▸ **Problem statement**
With the first line below as the start and the line containing "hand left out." as the end, copy every line between them exactly, ends included.

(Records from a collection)
* * * * * * * * *

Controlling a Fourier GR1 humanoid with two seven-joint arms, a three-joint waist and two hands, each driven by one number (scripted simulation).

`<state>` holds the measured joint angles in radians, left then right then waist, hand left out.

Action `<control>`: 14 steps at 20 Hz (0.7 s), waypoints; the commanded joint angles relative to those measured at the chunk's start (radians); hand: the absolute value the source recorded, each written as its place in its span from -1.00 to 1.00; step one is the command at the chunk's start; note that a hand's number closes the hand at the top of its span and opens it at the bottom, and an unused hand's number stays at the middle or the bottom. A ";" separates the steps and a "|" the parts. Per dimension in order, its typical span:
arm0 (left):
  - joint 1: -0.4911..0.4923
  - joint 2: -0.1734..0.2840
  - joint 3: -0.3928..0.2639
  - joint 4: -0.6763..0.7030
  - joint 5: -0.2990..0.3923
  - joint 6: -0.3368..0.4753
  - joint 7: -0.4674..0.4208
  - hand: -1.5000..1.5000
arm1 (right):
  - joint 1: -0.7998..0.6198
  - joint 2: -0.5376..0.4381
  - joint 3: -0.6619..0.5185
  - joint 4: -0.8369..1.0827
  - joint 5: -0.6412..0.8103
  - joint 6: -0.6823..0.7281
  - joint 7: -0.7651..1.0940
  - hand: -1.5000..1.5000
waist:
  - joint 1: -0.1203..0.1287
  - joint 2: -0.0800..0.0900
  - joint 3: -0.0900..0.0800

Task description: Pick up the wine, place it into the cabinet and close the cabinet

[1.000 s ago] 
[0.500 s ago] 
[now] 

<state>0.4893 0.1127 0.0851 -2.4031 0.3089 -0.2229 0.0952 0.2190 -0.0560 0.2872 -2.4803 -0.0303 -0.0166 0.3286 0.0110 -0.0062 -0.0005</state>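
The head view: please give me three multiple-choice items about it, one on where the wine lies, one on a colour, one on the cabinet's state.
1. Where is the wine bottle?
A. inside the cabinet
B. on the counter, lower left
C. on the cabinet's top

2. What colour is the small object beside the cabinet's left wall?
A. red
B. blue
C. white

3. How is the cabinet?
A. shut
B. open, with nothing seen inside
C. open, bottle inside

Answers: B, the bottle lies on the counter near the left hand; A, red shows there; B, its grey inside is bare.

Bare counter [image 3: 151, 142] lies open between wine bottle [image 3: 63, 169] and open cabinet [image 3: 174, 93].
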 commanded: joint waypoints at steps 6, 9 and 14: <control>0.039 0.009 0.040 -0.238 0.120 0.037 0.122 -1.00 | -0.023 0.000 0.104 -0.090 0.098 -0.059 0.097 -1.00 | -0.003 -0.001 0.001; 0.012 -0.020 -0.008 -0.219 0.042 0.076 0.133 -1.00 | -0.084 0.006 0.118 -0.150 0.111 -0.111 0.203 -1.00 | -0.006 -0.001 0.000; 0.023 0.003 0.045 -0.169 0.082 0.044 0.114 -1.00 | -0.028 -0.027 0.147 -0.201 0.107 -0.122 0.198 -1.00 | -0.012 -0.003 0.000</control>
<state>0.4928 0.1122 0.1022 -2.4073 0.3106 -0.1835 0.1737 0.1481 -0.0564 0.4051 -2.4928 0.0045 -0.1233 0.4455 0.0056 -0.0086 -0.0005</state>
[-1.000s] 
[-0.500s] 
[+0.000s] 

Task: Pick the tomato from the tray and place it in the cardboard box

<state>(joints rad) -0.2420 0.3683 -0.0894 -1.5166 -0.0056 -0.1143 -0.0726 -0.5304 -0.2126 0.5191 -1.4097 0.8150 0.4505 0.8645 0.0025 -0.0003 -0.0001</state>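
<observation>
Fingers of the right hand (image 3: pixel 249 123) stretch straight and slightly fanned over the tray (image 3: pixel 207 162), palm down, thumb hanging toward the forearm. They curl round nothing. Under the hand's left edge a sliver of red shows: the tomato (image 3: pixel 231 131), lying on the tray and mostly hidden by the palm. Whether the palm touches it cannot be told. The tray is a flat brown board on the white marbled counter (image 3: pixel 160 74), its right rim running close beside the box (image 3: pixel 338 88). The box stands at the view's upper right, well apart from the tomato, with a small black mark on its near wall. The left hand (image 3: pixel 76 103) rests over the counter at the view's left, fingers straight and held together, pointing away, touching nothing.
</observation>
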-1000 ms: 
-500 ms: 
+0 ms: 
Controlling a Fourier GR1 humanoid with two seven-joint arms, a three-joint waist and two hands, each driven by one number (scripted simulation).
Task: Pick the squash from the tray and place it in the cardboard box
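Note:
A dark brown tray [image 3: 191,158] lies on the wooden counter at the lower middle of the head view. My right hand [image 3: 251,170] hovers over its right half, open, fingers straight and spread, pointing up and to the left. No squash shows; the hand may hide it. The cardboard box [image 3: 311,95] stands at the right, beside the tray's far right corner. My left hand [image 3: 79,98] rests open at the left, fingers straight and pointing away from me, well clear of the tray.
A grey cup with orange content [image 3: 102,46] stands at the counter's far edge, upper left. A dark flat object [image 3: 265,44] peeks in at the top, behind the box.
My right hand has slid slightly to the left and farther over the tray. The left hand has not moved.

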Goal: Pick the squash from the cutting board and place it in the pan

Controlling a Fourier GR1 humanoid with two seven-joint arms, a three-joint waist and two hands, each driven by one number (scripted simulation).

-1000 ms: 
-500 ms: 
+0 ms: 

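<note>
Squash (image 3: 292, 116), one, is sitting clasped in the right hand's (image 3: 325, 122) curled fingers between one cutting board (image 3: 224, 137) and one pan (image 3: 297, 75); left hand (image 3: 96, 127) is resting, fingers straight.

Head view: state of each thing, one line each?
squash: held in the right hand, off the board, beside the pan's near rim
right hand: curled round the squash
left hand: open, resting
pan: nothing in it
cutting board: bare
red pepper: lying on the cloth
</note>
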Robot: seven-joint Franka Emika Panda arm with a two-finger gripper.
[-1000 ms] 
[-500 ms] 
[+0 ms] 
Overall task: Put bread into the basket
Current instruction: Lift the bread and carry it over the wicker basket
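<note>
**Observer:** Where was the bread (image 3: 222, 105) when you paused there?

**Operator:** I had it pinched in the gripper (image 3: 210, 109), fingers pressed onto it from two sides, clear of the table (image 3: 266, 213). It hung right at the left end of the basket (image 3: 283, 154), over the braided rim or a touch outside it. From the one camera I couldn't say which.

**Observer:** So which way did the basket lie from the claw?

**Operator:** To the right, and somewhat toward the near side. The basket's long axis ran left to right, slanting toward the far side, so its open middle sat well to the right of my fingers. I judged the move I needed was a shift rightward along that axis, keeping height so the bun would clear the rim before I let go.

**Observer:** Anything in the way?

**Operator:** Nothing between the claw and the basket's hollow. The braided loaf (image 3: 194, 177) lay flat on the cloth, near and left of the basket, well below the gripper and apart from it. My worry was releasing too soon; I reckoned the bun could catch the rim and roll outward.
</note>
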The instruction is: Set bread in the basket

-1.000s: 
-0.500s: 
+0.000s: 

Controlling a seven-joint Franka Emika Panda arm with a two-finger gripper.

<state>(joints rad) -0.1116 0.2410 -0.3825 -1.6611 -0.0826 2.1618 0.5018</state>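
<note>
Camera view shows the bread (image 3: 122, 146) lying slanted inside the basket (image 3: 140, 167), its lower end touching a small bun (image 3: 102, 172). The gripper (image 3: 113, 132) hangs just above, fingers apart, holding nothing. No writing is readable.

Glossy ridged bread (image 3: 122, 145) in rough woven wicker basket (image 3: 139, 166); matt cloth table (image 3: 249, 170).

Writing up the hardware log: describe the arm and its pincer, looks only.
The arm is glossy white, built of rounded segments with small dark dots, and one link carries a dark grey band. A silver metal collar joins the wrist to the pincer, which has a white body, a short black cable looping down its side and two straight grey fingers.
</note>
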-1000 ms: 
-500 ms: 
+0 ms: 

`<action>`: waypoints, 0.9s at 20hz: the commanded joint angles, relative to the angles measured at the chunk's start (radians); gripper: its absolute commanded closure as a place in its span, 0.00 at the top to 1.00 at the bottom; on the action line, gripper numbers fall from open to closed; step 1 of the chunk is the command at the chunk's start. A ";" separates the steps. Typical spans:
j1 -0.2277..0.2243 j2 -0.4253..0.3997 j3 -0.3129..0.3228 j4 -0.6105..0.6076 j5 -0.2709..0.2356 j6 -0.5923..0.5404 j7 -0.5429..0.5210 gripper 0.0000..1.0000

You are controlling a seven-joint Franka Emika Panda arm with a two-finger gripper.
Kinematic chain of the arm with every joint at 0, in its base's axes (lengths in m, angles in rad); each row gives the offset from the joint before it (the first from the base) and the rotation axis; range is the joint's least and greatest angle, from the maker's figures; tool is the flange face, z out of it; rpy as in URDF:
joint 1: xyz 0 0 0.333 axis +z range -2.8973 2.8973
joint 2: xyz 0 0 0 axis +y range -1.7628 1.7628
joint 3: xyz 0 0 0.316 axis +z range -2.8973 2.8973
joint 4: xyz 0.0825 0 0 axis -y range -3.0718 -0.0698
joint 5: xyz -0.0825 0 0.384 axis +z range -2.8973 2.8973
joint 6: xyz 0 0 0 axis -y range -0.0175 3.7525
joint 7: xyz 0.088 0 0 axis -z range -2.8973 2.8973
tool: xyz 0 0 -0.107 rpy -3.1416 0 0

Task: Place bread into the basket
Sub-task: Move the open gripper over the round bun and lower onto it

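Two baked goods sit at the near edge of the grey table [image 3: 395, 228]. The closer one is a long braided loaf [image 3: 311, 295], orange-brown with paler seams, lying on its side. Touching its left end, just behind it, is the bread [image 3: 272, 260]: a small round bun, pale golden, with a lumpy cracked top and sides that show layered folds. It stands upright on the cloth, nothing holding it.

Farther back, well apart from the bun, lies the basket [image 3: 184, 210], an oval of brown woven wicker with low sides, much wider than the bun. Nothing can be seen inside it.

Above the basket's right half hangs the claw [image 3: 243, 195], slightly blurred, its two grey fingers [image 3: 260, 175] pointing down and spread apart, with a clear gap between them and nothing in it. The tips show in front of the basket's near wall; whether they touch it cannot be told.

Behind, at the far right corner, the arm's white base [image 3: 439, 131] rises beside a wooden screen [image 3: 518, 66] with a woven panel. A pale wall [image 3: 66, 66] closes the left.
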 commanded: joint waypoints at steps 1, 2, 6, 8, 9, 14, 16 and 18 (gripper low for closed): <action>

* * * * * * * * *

▸ **Task output**
Controlling a Fourier GR1 humanoid with two seven-joint arms, a three-joint waist and two hands, each driven by one number (scripted simulation).

`<state>` holds the measured joint angles in radians, left then right then waist, hand left out.

Work on this exercise is now finished.